# PROBLEM STATEMENT
Report each line of the data that has "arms" somewhere in it.

# DATA
╔══

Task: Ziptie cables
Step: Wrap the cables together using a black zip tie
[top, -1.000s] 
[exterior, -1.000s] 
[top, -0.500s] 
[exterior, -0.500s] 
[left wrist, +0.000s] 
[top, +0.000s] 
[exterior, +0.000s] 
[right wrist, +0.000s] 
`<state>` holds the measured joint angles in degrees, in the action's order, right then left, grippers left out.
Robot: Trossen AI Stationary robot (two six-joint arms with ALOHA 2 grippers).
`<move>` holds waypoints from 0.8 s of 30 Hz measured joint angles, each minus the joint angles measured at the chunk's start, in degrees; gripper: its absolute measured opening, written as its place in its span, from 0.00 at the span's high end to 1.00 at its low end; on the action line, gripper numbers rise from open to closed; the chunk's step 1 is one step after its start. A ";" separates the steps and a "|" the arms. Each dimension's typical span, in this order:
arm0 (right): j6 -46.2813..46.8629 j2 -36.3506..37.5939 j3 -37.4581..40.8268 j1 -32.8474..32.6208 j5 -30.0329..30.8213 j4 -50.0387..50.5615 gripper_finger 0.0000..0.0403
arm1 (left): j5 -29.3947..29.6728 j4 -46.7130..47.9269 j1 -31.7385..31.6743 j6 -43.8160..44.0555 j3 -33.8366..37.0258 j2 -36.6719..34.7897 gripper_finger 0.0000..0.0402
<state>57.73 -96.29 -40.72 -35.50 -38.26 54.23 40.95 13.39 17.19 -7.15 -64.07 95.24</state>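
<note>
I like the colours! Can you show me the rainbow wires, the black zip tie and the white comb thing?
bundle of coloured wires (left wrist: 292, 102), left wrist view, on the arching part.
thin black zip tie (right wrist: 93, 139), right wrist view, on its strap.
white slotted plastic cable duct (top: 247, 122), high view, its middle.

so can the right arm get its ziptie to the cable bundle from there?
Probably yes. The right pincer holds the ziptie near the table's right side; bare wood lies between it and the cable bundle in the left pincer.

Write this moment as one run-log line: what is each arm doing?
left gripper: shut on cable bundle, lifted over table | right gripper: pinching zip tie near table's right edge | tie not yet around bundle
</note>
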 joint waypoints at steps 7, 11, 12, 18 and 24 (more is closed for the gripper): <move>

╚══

# TASK SOLUTION
Robot: Trossen AI Stationary robot (two six-joint arms with ALOHA 2 grippers).
`<move>` holds waypoints from 0.8 s of 30 Hz measured joint angles, each minus the joint angles measured at the chunk's start, in degrees; gripper: its absolute measured opening, written as its place in its span, from 0.00 at the span's high end to 1.00 at its low end; on the action line, gripper numbers rise from open to closed; the chunk's step 1 is one step after its start. A ";" separates the steps and a "|" the arms. Each dimension's typical span, in this order:

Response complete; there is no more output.